- **Problem to work on**
Extract from the entries below, exactly as given, only the lines from the line containing "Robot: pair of" to the line containing "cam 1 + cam", both lines included.
-- Records supplied follows --
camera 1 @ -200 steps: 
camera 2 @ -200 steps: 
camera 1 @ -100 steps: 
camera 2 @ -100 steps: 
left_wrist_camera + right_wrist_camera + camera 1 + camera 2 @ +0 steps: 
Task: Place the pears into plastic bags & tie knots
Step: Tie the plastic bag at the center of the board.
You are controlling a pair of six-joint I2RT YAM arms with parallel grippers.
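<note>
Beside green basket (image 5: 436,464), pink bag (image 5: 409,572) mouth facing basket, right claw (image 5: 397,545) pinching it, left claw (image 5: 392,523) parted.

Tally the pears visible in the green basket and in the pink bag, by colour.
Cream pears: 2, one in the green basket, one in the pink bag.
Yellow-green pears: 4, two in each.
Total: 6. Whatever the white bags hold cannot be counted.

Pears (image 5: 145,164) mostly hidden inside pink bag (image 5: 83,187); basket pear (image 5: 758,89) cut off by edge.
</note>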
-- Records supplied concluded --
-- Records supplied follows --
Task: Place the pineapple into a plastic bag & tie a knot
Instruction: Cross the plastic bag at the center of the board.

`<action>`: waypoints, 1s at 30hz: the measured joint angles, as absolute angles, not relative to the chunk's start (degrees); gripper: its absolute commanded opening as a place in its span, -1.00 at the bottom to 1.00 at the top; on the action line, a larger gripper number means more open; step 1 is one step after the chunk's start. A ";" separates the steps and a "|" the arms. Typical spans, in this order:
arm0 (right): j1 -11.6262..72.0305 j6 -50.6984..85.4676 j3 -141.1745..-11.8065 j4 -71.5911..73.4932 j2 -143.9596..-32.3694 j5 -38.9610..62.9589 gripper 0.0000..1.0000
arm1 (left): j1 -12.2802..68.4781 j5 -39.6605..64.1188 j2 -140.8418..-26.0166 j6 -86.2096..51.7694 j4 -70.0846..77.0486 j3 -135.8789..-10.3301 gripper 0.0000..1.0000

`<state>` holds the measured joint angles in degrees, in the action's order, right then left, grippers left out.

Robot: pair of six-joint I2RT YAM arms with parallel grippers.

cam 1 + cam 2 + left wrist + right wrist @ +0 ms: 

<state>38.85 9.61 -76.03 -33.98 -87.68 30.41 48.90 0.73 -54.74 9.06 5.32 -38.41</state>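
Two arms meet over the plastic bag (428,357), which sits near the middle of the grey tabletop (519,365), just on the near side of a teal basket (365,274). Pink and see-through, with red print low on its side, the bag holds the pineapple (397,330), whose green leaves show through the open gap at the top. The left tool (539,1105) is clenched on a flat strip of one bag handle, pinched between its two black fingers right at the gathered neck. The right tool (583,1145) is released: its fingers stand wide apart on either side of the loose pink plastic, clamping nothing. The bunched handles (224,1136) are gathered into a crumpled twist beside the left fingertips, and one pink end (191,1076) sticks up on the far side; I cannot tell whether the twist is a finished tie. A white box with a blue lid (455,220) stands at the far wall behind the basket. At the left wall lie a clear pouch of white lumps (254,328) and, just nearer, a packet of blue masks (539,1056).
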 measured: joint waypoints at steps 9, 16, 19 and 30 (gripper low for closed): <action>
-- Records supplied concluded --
- **Output below**
Robot: pair of six-joint I2RT YAM arms with parallel grippers.

cam 1 + cam 2 + left wrist + right wrist @ +0 ms: 

The output is finished.